И совсем уже невероятную историю довелось как-то услышать из уст бабушки о том, как боролись с холерой в Мариуполе и, наверное, и в других городах Российской Империи. Начиная с весны, когда на базаре появлялись овощи и фрукты нового урожая, среди торговых рядов появлялся городской санитарный врач, на нем был белый халат, поверх которого надет кожаный фартук, за ним семенил служитель с ведром, наполненным наполовину … керосином. Когда в поле зрения врача попадалась горка незрелых фруктов, он макал небольшую метелку в керосин и окроплял ею подозрительные дары полей и садов Приазовья. Такая же судьба ожидала подпорченную рыбу и неприятно попахивавшие мясные изделия. Потому то, по мнению бабушки, в «мирное время» на мариупольских базарах и лавках крайне редко торговали подпорченными продуктами. А может, ей только казалось? Ведь в молодые годы все кажется хорошим, а многое и прекрасным…
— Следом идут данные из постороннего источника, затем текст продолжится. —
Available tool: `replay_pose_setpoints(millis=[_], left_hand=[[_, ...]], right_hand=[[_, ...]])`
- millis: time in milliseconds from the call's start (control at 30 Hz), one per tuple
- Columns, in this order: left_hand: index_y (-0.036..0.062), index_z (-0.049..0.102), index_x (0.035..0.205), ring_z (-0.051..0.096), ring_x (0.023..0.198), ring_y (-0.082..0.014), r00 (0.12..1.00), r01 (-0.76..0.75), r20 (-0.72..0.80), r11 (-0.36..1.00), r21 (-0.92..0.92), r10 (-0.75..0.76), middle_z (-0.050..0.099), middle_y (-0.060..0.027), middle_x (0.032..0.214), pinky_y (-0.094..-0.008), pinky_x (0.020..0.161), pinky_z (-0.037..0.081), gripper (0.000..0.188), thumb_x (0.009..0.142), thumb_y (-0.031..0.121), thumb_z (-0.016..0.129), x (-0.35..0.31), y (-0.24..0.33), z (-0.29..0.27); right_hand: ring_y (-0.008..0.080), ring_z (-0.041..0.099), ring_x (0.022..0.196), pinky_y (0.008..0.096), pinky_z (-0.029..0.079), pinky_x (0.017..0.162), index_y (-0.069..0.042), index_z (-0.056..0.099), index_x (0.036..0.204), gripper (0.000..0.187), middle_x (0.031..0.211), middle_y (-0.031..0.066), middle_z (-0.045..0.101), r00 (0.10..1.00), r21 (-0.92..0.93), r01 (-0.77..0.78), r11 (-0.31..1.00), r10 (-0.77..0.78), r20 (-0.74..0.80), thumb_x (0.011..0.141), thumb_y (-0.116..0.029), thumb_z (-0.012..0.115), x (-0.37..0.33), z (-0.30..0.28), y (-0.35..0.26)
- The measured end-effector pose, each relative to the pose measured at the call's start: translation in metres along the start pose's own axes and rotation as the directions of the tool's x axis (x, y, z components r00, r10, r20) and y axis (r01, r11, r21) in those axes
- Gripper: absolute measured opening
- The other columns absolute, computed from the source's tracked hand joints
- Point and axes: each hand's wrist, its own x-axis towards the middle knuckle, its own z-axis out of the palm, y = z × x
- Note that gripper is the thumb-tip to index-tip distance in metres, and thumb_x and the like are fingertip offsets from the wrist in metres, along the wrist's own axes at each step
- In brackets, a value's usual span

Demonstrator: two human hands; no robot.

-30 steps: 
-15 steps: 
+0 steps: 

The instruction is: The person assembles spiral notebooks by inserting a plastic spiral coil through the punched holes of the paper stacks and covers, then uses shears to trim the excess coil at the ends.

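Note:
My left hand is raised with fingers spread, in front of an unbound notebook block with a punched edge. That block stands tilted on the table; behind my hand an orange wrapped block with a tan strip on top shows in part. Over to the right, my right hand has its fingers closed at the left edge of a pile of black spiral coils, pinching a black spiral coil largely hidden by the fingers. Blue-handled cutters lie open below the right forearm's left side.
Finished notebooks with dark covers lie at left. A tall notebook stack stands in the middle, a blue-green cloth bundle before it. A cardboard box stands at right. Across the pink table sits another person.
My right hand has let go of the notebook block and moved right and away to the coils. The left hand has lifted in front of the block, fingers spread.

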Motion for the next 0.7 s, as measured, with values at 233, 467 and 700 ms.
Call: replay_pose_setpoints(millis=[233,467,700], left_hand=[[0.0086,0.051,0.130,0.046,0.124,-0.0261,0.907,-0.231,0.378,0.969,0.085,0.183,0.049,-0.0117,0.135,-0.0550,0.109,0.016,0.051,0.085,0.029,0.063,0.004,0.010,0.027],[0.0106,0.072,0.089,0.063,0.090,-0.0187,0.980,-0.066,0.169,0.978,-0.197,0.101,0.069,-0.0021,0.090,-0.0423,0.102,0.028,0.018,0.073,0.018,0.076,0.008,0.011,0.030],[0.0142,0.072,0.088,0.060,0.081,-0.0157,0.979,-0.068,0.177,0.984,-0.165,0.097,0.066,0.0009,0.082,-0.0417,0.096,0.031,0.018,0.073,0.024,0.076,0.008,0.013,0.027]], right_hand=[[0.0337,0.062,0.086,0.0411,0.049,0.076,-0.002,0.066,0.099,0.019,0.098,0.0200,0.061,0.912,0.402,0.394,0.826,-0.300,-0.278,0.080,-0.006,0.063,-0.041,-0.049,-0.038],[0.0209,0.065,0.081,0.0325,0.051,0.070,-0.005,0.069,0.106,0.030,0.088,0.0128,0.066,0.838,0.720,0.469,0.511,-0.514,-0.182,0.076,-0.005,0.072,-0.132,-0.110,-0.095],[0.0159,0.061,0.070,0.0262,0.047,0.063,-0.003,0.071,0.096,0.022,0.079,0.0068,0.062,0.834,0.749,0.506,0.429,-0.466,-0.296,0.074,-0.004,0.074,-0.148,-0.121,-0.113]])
Под бабушкин неспешный рассказ смыкаются веки, сон овладевает все более. И снится длинный стол, за которым сидит наш директор школы Иван Спиридонович, перед ним большой диск макухи, так приятно пахнущий постным маслом. Он говорит: «Ешь, это все твое. Съешь – получишь пятерку по чистописанию». Потом он становится на одно колено и расшнуровывает мне ботинок. Это странно, ведь на ногах у меня стеганые бурки – матерчатые сапоги… Еще один сон. Магазин, к которому прикреплена наша семья. Продавщица Вера рассматривает хлебные карточки. Вертит их туда и сюда, даже нюхает. «Нет, сегодня ваши карточки хлебом запретили отоваривать. Бери стерлядь, иваси и устрицы». Что это? Их никогда не приходилось видеть. «А может, дадите на карточки тюльку?». «Еще чего? Тюльку захотел, ее и без тебя все любят. Иди прочь! Позову сейчас санитарного врача, он тебя керосином обольет»…
Утром пробуждение по протяжному гудку «Азовстали». Быстро умыться ледяной водой из-под крана, перехватить вчерашней мамалыги и садиться за уроки. Анна Дмитриевна задала на дом много примеров по арифметике, нужно еще написать несколько предложений по русскому языку, выучить стихотворение «Село мое», а еще сходить в магазин, отовариться хлебом. Если будет довесок, он будет мой. Мы учимся во вторую смену в мужской неполной средней школе, в первой смене учатся девчонки. Скорей, скорей в школу. Забыты рассказы бабушки о «мирном времени» больше похожие на сказки. Сегодня, как бы не получить «двойку»…
Прошли десятилетия. Давным-давно нет ни дедушки, ни бабушки, нет и других обитателей комнаты, где зимой уютно пыхтел на печке зеленый чайник, отстукивали время ходики, где стоял источенный шашелем старинный буфет с резными утками на дверцах, а в углу мерцала лампадка перед иконой святого Пантелеймона целителя. Да и в доме этом живут совершенно незнакомые люди. И вдруг, совсем недавно в памяти, как на листе фотобумаги, погруженной в проявитель, стали обозначаться сначала едва видимые контуры, а затем четкие картины бабушкиных рассказов, казавшихся тогда, более семидесяти лет назад, похожими на сказки.